He cowered and shook and thought, Edwina was right about the death in the life force; I am being eaten alive.
Later, he heaved himself upright and went to the bathroom. He brought back a wet washcloth to clean Mimi up, but she wasn’t on the floor where he had left her.
He waited for a long time, but she never came back.
Eventually Tim returned to work. His old job was waiting for him; Edwina had told Nestor he’d been sick. “I hope you’re not contagious, Tim,” Nestor said.
“No,” said Tim.
He didn’t say thanks to Edwina. He didn’t say much of anything to anyone. He priced the products. He stocked the displays. Sometimes he filled in at checkout. It was easy. It was automatic. He could do it with his eyes closed.

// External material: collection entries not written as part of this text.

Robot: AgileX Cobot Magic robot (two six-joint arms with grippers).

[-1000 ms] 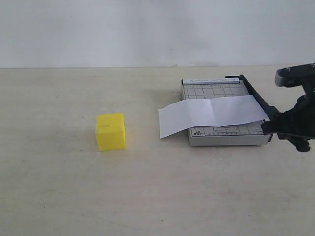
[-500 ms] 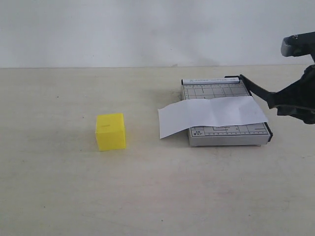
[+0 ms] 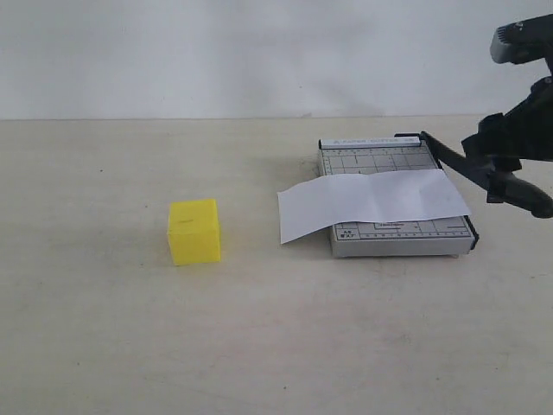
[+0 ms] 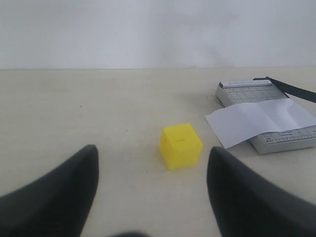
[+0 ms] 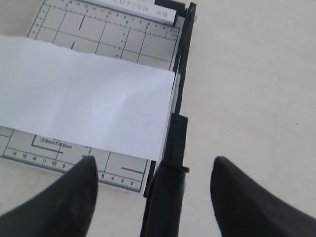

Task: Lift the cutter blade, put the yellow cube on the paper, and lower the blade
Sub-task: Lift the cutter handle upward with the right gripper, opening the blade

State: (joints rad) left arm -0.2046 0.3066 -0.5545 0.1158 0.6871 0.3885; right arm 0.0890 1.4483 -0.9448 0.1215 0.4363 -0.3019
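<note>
Exterior view: yellow cube (image 3: 194, 231) flat on the pale tabletop (image 3: 104, 346), well apart from the grey trimmer board (image 3: 380, 161), at roughly 9 o'clock from it. Clear of everything, both grippers included.

White paper (image 3: 371, 199) laid across the board, faint crease down its middle, its 9 o'clock end overhanging the board's edge.

Cutter blade (image 3: 451, 159) lifted off the board. Hinged at the board's 1 o'clock corner, slanting out past the 3 o'clock edge, clear of the paper. Thick handle end out toward 4 o'clock, merging with the dark bulk of the right arm at the frame's edge.

Right wrist view: right gripper (image 5: 154, 160) with fingers (image 5: 64, 202) spread wide, the blade's handle in the gap between them, touching neither finger as far as visible. Not clamped.

Left wrist view: left gripper (image 4: 153, 149) low over the table, fingers wide apart, gripping nothing. Cube ahead of it, in line with the gap, well short of contact. Board, paper and raised blade farther off beyond the cube.
</note>
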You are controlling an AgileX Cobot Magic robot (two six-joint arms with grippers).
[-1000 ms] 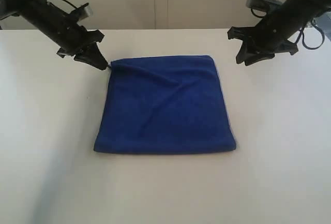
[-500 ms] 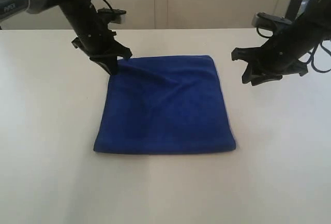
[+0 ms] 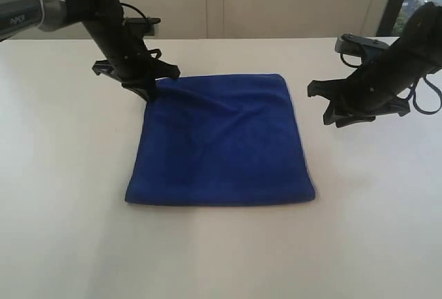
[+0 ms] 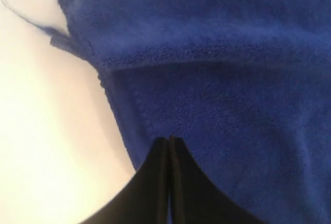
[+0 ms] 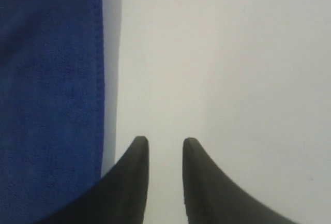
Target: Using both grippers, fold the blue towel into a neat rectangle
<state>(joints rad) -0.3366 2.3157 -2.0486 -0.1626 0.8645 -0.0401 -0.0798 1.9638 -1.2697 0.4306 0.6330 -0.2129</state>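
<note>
While the deep royal-blue microfibre towel (image 3: 221, 140) lies flat on the white tabletop (image 3: 69, 209), your left black claw (image 3: 147, 93) is pinched shut at its corner with no cloth visibly caught. Your right claw (image 5: 164, 142) stands narrowly parted over bare tabletop, so a lift may raise nothing.

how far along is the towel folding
Done: the blue towel lies doubled, roughly square, layered edges showing. In hand: left gripper, jaws shut, sits at its far-left corner; right gripper hangs open over the table beside it. Left: likely one more fold into a rectangle.
</note>
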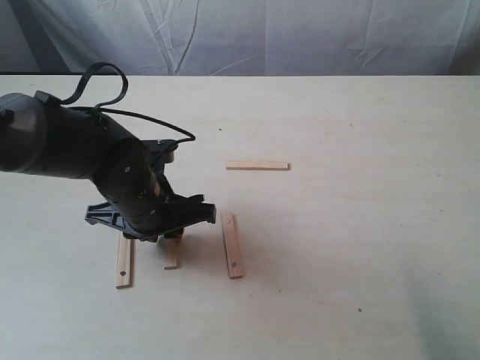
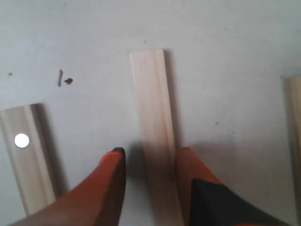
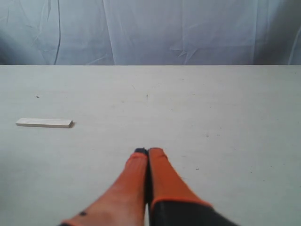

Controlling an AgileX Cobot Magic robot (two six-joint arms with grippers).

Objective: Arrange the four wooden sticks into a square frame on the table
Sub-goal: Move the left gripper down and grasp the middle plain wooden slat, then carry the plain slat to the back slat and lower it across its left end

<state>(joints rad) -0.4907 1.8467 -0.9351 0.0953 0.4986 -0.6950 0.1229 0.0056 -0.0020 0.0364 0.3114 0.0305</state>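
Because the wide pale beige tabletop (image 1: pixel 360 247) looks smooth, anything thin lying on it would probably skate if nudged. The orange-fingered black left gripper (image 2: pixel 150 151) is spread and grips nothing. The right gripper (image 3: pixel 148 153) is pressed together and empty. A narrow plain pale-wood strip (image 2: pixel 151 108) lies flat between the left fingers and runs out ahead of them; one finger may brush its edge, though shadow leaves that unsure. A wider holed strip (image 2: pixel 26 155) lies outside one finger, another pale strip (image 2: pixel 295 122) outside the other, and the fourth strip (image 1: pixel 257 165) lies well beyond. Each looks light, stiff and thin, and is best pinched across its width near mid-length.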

One day he closed them. Behind his receptor shields were the burned-out white ghosts of the atoms he had seen. He watched them blooming and shrinking in the darkness, pulsing like the afterglow of the fluorescents. He shut down his auditory sensors, too, though he could still hear something, from a long way away, that might have been voices, or it might have been the pale whispers of blood in his body.
With one half of his brain, he slept; and with the other half, he inched forward, letting his bulges drift up and drift down, moving objects from the returns cart back onto the shelves. It did not feel like he was moving; it felt like parts of him were bobbing in the motions of the sea.
Some of the customers would follow Tim. When he put an item from his cart onto a shelf, they would wait respectfully for him to squelch down the aisle, and then they’d surge forward, shoving and jostling, till one of them managed to seize the prize he’d left behind. Nestor liked it. It was good for sales. Since Tim no longer cashed any paychecks, Nestor gave him a raise.
Once Edwina came in for a graveyard shift and saw Tim making his underwater progress through the humancare section, alone. She touched him and said his name, but the gluey burble of his breath did not change. He sagged over his cart, fumbled up a little plush puppet, a smiling doll for a human to wear on its hand, and dropped it softly into a bin with its fellows. Edwina took it and put it in her pocket. Later, she took it out again and tucked it into a pile of comforters.
Tim walked, and he slept, and the presences that he faintly sensed around him served him as dreams.
When Mimi ran away, she fled to the overgrown outskirts of the park, and the wild humans living there took her in. As she became sick and her stomach began to protrude, her companions recognized the signs and tried to explain things to her, showing her their own feral offspring. But her pregnancy progressed so quickly that it was clear that in her case something was different. Some of the humans thought she was magic, and they brought her offerings of half-eaten chocolate bars or the choicest crusts of bread they could scavenge.
In three months, the baby was born, and it was nothing anyone had ever seen before. An attempt was made on its life, but Mimi fought off the attackers with a rabidity that surprised her. After that, the infant was safe.
And really it was almost human, especially as it got older. Mimi’s DNA, though stagnant, still had the strength of millennia of reproduction, while the slime-mold genome had only recently evolved out of asexuality, and was relatively weak in passing on traits.
Nevertheless, the child was a new form of life. It was evolution. It grew up and mated with others. It was mad with passion! Its partners, both men and women, gave birth to rapid generations.
The humans awoke. They were very well rested.